Brech est un expert en techniques de survie et a vécu dans la ville voisine de Simpelveld au moment du meurtre.
Des membres de sa famille l'ont signalé disparu en avril après avoir échoué à rentrer chez lui après un voyage à l'étranger.
La police française n'a pas été en mesure de le retrouver dans les Vosges de l'est de la France.
Un jour après la disparition de Nicky, Brech a été arrêté par la police militaire proche des lieux.
L'un des seuls éléments de preuve en l'espèce était l'ADN étranger découvert sur les vêtements de Nicky.
L'année dernière, le suspect n'a pas répondu à une demande de fournir de l'ADN dans le cadre de l'enquête de haut niveau.
Plus de 14 000 hommes ont volontairement donné des échantillons à l'enquête – dont aucun n'était suspect – dans le plus grand projet de test ADN de l'histoire du pays.
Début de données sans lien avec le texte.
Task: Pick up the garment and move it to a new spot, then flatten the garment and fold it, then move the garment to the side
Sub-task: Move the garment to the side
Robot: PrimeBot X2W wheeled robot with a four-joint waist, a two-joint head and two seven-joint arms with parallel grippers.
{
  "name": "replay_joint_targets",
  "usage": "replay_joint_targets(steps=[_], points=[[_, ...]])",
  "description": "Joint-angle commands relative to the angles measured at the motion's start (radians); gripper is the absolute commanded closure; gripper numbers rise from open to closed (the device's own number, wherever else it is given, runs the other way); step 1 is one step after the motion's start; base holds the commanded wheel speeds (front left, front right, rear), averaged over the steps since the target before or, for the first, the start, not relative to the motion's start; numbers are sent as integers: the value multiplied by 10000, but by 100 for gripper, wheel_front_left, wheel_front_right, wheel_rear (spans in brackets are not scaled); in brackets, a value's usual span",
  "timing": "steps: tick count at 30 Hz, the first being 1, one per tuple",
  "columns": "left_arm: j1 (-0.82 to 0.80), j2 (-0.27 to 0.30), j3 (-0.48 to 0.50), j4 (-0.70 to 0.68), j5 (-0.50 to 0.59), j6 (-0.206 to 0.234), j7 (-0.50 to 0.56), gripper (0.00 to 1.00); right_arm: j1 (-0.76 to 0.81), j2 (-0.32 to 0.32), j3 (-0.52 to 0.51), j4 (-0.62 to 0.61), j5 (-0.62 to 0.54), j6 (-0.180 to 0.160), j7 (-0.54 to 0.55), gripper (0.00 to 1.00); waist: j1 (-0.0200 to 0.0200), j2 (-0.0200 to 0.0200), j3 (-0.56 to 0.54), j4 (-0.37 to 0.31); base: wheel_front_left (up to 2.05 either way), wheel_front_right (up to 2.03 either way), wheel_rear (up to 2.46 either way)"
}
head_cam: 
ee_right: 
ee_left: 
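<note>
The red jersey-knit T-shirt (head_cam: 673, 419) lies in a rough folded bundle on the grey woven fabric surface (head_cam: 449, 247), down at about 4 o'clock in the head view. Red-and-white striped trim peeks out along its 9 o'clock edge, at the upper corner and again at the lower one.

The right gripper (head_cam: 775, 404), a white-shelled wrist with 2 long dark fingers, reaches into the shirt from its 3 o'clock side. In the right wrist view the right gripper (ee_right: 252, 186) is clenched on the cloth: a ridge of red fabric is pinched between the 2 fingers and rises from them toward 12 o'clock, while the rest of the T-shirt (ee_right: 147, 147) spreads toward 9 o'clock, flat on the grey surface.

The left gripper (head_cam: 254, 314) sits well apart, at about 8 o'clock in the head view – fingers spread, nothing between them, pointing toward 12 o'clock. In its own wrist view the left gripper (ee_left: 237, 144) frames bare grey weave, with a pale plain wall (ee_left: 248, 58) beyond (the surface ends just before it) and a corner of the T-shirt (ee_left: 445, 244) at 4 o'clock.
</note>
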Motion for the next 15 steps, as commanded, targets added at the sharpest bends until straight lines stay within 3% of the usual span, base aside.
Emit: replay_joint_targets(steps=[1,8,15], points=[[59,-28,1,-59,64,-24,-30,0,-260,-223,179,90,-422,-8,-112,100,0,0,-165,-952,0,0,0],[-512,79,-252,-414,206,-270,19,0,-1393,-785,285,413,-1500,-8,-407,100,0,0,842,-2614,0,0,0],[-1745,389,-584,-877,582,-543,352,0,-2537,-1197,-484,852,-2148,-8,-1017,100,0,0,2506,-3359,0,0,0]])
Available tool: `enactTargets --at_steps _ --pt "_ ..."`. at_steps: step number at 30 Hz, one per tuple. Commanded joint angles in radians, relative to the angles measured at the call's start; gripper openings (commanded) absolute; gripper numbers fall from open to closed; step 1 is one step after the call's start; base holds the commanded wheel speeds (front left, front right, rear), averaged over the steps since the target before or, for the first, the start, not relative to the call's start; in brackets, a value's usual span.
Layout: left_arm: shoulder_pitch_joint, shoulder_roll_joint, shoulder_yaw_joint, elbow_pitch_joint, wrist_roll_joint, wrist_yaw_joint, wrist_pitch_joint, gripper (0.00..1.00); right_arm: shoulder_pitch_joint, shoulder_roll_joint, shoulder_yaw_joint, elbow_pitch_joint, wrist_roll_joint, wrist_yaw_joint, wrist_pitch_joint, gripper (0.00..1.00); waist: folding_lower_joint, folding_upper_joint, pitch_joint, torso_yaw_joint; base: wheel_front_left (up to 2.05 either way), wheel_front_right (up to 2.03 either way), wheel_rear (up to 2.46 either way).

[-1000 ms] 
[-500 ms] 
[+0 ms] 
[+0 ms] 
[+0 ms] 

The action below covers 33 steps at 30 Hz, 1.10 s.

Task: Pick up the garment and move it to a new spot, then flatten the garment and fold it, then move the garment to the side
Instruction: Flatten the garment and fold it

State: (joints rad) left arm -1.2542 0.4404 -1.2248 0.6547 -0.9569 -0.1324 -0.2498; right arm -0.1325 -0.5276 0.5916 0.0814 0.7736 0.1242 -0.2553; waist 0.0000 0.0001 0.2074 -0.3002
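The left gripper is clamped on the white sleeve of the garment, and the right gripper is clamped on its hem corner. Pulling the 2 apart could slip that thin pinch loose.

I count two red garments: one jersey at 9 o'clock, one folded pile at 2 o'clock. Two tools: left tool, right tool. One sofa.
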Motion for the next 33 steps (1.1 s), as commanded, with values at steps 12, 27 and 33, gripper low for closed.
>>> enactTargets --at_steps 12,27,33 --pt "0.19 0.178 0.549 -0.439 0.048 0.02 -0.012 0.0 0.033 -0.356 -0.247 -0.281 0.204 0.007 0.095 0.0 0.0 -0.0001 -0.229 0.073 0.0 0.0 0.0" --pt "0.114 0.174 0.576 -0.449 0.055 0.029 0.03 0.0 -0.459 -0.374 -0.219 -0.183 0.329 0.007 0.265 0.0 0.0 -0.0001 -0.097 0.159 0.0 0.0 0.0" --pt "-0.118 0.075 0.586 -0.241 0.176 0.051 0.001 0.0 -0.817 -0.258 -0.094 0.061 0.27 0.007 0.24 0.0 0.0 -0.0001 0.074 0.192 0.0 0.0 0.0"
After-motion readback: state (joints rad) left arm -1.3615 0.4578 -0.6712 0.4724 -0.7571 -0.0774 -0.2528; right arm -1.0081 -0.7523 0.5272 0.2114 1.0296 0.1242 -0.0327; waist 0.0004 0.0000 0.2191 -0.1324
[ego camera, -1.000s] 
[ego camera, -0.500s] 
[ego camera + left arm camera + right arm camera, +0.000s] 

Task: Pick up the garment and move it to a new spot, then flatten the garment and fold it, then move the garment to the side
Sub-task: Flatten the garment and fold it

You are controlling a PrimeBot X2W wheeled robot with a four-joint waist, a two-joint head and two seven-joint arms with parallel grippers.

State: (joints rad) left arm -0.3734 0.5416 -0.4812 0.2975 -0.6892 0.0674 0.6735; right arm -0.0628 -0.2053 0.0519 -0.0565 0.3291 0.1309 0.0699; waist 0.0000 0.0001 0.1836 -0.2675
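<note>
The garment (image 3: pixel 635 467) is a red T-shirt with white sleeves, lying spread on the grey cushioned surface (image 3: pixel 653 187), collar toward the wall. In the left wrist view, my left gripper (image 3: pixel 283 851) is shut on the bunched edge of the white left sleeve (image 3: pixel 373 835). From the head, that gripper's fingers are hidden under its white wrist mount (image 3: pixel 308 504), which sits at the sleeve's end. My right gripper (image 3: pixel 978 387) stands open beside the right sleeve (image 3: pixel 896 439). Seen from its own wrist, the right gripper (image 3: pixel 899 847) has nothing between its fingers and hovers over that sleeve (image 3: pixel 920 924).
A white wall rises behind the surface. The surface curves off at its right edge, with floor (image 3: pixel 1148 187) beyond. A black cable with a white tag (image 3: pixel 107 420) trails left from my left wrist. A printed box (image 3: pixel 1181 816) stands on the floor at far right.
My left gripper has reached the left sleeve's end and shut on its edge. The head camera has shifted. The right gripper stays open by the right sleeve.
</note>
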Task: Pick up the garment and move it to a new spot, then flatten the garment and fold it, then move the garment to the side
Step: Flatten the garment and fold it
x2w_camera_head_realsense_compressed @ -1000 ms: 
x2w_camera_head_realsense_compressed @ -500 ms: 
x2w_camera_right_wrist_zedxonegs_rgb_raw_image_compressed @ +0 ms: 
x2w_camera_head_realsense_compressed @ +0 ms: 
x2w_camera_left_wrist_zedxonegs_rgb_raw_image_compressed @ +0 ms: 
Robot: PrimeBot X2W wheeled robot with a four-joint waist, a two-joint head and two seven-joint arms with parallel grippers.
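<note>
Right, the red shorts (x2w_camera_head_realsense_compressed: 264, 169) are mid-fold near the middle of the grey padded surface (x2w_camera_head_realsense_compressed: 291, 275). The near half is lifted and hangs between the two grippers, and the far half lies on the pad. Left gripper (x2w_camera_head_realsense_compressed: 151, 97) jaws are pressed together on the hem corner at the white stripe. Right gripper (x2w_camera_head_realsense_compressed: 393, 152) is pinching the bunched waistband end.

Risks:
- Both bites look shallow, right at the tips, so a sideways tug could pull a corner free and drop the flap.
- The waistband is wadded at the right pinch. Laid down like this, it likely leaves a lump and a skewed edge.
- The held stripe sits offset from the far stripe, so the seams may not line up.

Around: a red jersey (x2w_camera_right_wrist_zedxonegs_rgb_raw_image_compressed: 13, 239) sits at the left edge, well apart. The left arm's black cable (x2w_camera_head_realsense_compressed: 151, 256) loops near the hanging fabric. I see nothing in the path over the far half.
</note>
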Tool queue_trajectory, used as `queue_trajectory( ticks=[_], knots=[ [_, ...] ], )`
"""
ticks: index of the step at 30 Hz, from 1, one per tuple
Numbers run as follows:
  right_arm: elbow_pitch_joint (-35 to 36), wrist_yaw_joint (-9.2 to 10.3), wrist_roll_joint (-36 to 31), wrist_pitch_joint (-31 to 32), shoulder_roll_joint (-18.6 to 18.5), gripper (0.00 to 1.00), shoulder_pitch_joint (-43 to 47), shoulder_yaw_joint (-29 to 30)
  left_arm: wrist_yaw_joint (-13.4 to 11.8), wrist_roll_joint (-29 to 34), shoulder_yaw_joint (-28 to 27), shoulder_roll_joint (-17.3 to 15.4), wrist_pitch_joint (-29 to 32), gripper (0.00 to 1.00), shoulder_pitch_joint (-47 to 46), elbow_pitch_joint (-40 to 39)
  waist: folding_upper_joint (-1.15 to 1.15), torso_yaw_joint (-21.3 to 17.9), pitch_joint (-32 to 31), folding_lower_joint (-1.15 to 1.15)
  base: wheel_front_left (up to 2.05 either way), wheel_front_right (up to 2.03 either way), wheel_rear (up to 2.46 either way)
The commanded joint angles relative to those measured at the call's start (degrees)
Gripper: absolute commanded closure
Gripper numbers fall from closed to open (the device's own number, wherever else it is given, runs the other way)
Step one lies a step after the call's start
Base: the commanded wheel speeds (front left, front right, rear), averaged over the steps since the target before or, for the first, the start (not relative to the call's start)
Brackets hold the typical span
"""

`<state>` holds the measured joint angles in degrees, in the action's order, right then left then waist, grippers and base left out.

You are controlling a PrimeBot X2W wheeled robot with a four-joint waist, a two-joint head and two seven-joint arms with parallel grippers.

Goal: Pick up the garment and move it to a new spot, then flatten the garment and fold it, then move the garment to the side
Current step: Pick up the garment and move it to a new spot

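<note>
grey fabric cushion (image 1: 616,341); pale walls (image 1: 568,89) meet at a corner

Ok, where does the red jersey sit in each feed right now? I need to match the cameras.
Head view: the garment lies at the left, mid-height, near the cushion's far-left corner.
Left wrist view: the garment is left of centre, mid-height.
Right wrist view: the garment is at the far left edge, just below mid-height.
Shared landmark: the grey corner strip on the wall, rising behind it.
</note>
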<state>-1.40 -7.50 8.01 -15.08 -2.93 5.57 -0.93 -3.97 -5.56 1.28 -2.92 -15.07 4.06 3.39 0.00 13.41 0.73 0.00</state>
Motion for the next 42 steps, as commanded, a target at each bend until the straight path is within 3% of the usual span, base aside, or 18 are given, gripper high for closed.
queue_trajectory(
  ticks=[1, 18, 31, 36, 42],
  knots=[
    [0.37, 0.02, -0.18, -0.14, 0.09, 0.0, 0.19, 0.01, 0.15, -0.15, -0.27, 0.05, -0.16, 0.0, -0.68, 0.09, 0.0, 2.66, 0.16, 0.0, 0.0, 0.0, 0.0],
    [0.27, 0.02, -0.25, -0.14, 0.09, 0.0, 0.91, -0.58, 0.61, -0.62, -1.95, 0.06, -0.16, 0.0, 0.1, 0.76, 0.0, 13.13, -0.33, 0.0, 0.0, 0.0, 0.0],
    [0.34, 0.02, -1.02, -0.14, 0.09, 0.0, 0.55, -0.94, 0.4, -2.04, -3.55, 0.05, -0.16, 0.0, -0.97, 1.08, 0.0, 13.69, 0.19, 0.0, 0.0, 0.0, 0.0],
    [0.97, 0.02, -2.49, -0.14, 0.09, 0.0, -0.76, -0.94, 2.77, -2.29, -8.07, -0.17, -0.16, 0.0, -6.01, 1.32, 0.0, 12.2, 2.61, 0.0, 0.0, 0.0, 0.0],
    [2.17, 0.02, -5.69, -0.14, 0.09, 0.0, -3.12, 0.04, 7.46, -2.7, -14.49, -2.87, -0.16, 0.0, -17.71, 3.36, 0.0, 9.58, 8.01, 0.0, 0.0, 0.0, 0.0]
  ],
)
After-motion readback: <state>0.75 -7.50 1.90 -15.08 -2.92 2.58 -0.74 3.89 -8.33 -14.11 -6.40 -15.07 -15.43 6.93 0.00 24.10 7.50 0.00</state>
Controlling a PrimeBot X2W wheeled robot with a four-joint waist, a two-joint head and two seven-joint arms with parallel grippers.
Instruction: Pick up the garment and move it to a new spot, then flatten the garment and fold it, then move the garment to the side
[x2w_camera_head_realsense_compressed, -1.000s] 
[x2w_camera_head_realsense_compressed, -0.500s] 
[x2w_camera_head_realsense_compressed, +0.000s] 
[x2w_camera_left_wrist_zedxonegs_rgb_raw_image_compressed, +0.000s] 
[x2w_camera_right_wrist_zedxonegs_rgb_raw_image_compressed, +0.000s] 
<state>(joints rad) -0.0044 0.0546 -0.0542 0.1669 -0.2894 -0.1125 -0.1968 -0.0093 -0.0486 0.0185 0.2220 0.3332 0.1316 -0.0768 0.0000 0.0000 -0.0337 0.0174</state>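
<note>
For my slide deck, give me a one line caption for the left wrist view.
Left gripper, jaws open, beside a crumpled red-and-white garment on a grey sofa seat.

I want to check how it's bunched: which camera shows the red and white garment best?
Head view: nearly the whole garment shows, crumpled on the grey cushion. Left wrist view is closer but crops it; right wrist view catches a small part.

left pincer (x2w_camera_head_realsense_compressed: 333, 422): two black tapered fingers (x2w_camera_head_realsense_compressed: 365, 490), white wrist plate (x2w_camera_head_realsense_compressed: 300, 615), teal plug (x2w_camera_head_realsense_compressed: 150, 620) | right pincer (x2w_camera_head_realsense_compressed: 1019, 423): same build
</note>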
En comparant les échantillons, on pourrait déterminer si un parent du donneur correspondait.
Après que Brech ait été porté disparu au début de l’année, la police a examiné sa maison et a constaté qu’il correspondait à 100% à l’ADN trouvé sur l’écolier.
La police néerlandaise pense maintenant que Brech se cache.
Un mandat d'arrêt européen a été lancé à son encontre et il a été placé sur la liste de recherche nationale.